━━━ Information shown ━━━

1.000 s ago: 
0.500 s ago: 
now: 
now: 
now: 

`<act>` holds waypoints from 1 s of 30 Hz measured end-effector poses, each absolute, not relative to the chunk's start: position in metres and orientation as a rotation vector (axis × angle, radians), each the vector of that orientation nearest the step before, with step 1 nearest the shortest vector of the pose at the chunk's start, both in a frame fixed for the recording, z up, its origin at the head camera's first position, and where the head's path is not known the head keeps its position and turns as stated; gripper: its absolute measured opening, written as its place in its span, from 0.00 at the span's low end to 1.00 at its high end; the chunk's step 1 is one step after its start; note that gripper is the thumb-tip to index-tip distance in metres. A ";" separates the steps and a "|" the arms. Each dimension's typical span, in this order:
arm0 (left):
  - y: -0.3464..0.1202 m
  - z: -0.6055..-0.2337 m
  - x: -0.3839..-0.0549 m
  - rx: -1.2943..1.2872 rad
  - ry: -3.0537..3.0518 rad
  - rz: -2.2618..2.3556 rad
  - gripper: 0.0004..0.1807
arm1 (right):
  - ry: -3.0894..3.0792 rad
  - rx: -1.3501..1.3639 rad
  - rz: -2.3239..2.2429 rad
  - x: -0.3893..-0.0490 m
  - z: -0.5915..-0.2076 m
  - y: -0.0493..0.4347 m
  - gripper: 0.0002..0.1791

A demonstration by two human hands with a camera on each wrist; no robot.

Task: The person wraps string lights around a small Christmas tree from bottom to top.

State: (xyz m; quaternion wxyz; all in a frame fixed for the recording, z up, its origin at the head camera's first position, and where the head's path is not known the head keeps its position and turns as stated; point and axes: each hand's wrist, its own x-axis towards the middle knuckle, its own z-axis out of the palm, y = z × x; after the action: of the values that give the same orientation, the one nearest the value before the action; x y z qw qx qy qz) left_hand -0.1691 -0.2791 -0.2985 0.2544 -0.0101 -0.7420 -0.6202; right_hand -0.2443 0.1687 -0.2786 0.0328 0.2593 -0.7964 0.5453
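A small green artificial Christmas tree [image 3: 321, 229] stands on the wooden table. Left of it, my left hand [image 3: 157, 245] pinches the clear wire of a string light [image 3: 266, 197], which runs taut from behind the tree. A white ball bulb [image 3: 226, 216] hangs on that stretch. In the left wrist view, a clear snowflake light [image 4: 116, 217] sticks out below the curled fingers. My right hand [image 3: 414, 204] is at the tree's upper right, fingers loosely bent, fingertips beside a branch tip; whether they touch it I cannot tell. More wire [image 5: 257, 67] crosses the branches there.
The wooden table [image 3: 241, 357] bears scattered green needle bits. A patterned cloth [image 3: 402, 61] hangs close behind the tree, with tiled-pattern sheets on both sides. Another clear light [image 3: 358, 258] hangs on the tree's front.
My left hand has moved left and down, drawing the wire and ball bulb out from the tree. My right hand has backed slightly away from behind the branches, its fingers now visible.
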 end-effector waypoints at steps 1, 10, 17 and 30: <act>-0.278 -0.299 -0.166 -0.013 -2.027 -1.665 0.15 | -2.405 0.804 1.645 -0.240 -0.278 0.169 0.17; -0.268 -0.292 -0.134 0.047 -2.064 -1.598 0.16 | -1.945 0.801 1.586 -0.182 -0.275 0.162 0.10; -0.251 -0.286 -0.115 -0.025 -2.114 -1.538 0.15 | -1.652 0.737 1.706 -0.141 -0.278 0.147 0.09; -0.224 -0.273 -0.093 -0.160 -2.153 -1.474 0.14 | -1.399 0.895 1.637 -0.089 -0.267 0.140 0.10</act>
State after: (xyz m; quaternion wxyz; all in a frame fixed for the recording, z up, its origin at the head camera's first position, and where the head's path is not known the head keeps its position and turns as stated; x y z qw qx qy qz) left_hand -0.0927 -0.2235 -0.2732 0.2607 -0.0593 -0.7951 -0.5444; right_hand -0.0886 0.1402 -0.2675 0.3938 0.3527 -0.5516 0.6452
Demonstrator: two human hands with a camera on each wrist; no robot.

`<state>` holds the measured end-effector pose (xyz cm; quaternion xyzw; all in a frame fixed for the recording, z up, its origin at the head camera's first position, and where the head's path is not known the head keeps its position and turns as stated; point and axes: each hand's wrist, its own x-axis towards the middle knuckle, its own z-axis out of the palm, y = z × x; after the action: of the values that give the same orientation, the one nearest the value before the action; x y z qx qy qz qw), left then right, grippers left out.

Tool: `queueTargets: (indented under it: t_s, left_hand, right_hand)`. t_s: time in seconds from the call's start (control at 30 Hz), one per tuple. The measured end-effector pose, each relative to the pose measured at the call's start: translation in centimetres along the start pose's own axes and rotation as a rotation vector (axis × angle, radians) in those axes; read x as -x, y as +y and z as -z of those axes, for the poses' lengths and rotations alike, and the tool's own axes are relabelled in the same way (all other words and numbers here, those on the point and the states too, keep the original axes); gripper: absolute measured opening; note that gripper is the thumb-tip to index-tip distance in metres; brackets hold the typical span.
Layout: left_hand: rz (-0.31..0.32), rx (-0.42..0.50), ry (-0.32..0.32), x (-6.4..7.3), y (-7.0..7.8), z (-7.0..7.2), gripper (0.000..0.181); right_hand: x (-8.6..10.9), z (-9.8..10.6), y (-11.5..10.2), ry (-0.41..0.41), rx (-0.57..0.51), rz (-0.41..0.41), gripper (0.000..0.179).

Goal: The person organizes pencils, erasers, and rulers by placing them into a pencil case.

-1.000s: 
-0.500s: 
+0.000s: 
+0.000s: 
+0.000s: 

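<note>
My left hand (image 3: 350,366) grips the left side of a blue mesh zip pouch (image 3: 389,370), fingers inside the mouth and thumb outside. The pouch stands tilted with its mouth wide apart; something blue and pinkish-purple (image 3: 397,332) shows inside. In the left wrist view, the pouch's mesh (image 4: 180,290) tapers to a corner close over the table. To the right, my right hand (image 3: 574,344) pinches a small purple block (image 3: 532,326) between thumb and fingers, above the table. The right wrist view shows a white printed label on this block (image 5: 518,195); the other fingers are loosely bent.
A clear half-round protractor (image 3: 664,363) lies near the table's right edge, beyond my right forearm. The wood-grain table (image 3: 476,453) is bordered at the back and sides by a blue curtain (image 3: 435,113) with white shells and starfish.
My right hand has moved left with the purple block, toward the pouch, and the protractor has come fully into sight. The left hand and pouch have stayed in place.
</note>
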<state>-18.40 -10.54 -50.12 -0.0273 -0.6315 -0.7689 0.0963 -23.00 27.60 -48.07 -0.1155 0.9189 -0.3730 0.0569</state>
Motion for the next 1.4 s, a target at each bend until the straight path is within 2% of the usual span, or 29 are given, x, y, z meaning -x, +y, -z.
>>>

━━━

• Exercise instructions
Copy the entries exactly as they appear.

• Exercise output
1.000 s ago: 
0.500 s ago: 
now: 
now: 
now: 

`<act>` holds waypoints from 1 s of 30 Hz measured end-effector poses, each absolute, not relative to the chunk's start: position in metres and orientation as a rotation vector (axis × angle, radians), each the vector of that orientation nearest the step before, with step 1 nearest the shortest vector of the pose at the chunk's start, both in a frame fixed for the recording, z up, its origin at the head camera's first position, and where the head's path is not known the head keeps its position and turns as stated; gripper: its absolute measured opening, written as its place in its span, from 0.00 at the span's low end to 1.00 at its high end; the chunk's step 1 is one step after its start; note that gripper is the thumb-tip to index-tip distance in metres. A ";" separates the steps and a "|" the arms. Each dimension's typical span, in this order:
arm0 (left):
  - y: -0.3464..0.1202 m
  - z: -0.6055..-0.2337 m
  - x: -0.3839..-0.0549 m
  - rx: -1.2943..1.2872 rad
  - ry: -3.0537..3.0518 rad
  - rz: -2.2618..2.3556 rad
  - gripper: 0.0004..0.1807
arm1 (right):
  - ry: -3.0894..3.0792 rad
  - rx: -1.3501..1.3639 rad
  - rz: -2.3239..2.2429 rad
  - x: -0.3893..-0.0490 m
  - z: -0.5915..-0.2076 m
  - y: -0.0493..0.4347 m
  - gripper: 0.0002..0.1791

A demonstration by two human hands with a camera on each wrist; no robot.

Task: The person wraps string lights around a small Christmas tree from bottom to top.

State: (xyz m; quaternion wxyz; all in a frame fixed for the recording, z up, its origin at the head camera's first position, and where the head's path is not known the head keeps its position and turns as stated; point and axes: each hand's wrist, its own x-axis towards the middle knuckle, its own z-axis out of the palm, y = z × x; after the action: of the values that give the same orientation, the one nearest the value before the action; x y z qw qx qy qz) left_hand -0.1691 -0.2791 -0.2985 0.2544 -0.0101 -0.7420 -0.6202; right_hand -0.2443 0.1687 -0.2786 0.0328 0.2593 -0.7964 0.5453
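A small green artificial Christmas tree [image 3: 321, 229] stands on the wooden table. Left of it, my left hand [image 3: 157, 245] pinches the clear wire of a string light [image 3: 266, 197], which runs taut from behind the tree. A white ball bulb [image 3: 226, 216] hangs on that stretch. In the left wrist view, a clear snowflake light [image 4: 116, 217] sticks out below the curled fingers. My right hand [image 3: 414, 204] is at the tree's upper right, fingers loosely bent, fingertips beside a branch tip; whether they touch it I cannot tell. More wire [image 5: 257, 67] crosses the branches there.
The wooden table [image 3: 241, 357] bears scattered green needle bits. A patterned cloth [image 3: 402, 61] hangs close behind the tree, with tiled-pattern sheets on both sides. Another clear light [image 3: 358, 258] hangs on the tree's front.
My left hand has moved left and down, drawing the wire and ball bulb out from the tree. My right hand has backed slightly away from behind the branches, its fingers now visible.
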 end-effector waypoints at steps 1, 10, 17 and 30: <act>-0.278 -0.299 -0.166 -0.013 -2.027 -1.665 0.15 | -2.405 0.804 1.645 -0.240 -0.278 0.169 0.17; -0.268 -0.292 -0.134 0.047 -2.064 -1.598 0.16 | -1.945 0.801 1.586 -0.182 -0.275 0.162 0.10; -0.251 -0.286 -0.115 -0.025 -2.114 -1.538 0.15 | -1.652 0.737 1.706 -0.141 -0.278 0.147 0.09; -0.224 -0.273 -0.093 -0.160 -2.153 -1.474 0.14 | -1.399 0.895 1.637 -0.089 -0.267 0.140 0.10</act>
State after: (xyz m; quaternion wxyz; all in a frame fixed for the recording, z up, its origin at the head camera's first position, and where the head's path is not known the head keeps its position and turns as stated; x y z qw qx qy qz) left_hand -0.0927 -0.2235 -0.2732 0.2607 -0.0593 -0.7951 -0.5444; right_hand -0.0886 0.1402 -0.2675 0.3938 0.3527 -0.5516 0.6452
Demonstrator: two human hands with a camera on each wrist; no robot.

`<state>` holds the measured end-effector pose (xyz cm; quaternion xyzw; all in a frame fixed for the recording, z up, its origin at the head camera's first position, and where the head's path is not known the head keeps its position and turns as stated; point and axes: each hand's wrist, its own x-axis towards the middle knuckle, its own z-axis out of the palm, y = z × x; after the action: of the values that give the same orientation, the one nearest the value before the action; x y z qx qy qz qw), left then right, grippers left out.

Tool: `queueTargets: (indented under it: t_s, left_hand, right_hand)`. t_s: time in seconds from the call's start (control at 30 Hz), one per tuple. The measured end-effector pose, each relative to the pose measured at the call's start: translation in centimetres along the start pose's own axes and rotation as a rotation vector (axis × angle, radians) in those axes; read x as -x, y as +y and z as -z of those axes, for the poses' lengths and rotations alike, and the tool's own axes are relabelled in the same way (all other words and numbers here, those on the point and the states too, keep the original axes); gripper: absolute measured opening; note that gripper is the thumb-tip to index-tip distance in metres; brackets hold the typical span.
Layout: left_hand: rz (-0.31..0.32), rx (-0.42..0.50), ry (-0.32..0.32), x (-6.4..7.3), y (-7.0..7.8), z (-7.0..7.2), gripper (0.000..0.181); right_hand: x (-8.6..10.9), z (-9.8..10.6), y (-11.5..10.2), ry (-0.41..0.41), rx (-0.57..0.51), rz (-0.41..0.41), gripper (0.000..0.179).

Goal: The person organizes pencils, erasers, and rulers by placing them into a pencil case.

-1.000s: 
-0.500s: 
+0.000s: 
+0.000s: 
+0.000s: 

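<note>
My left hand (image 3: 350,366) grips the left side of a blue mesh zip pouch (image 3: 389,370), fingers inside the mouth and thumb outside. The pouch stands tilted with its mouth wide apart; something blue and pinkish-purple (image 3: 397,332) shows inside. In the left wrist view, the pouch's mesh (image 4: 180,290) tapers to a corner close over the table. To the right, my right hand (image 3: 574,344) pinches a small purple block (image 3: 532,326) between thumb and fingers, above the table. The right wrist view shows a white printed label on this block (image 5: 518,195); the other fingers are loosely bent.
A clear half-round protractor (image 3: 664,363) lies near the table's right edge, beyond my right forearm. The wood-grain table (image 3: 476,453) is bordered at the back and sides by a blue curtain (image 3: 435,113) with white shells and starfish.
My right hand has moved left with the purple block, toward the pouch, and the protractor has come fully into sight. The left hand and pouch have stayed in place.
</note>
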<state>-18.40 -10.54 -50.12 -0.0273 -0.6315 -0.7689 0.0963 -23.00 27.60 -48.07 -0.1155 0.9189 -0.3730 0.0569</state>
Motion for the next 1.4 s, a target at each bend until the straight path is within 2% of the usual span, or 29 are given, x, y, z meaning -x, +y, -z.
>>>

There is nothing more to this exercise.